Et, à l’appui de sa parole, James Starr montrait aux mineurs un bloc de charbon qui avait été gardé au fond d’une benne.

«Ce morceau de houille, mes amis, reprit James Starr, c’est comme le dernier globule du sang qui circulait à travers les veines de la houillère! Nous le conserverons, comme nous avons conservé le premier fragment de charbon extrait, il y a cent cinquante ans, des gisements d’Aberfoyle. Entre ces deux morceaux, bien des générations de travailleurs se sont succédé dans nos fosses! Maintenant, c’est fini! Les dernières paroles que vous adresse votre ingénieur sont des paroles d’adieu. Vous avez vécu de la mine, qui s’est vidée sous votre main. Le travail a été dur, mais non sans profit pour vous. Notre grande famille va se disperser, et il n’est pas probable que l’avenir en réunisse jamais les membres épars. Mais n’oubliez pas que nous avons longtemps vécu ensemble, et que, chez les mineurs d’Aberfoyle, c’est un devoir de s’entraider. Vos anciens chefs ne l’oublieront pas, non plus. Quand on a travaillé ensemble, on ne saurait être des étrangers les uns pour les autres. Nous veillerons sur vous, et, partout où vous irez en honnêtes gens, nos recommandations vous suivront.
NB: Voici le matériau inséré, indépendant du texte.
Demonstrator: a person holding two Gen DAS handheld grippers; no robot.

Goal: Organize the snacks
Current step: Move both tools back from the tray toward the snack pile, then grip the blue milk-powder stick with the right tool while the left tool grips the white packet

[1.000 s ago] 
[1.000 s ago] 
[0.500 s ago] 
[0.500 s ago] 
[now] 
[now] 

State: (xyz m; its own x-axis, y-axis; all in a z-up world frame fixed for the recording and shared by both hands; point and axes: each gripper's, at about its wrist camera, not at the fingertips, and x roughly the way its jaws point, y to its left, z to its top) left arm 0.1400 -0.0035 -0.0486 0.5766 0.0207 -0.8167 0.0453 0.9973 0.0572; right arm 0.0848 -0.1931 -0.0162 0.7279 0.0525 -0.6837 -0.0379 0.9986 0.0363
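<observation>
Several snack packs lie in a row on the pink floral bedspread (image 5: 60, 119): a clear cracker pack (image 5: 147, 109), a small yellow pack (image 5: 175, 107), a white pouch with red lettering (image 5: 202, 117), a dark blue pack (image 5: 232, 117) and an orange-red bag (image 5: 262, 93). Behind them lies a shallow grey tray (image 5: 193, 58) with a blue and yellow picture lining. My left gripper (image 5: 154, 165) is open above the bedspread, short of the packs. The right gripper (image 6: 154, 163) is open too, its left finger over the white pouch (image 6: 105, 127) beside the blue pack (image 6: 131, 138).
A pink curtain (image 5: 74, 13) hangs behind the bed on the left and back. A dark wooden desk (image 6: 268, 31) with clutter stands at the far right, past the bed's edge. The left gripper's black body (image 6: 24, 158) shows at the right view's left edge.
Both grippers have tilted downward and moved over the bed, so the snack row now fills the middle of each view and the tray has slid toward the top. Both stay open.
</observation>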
Adieu donc, mes amis, et que le Ciel vous assiste!»

Cela dit, James Starr pressa dans ses bras le plus vieil ouvrier de la houillère, dont les yeux s’étaient mouillés de larmes. Puis, les overmen des différentes fosses vinrent serrer la main de l’ingénieur, pendant que les mineurs agitaient leur chapeau et criaient:

«Adieu, James Starr, notre chef et notre ami!»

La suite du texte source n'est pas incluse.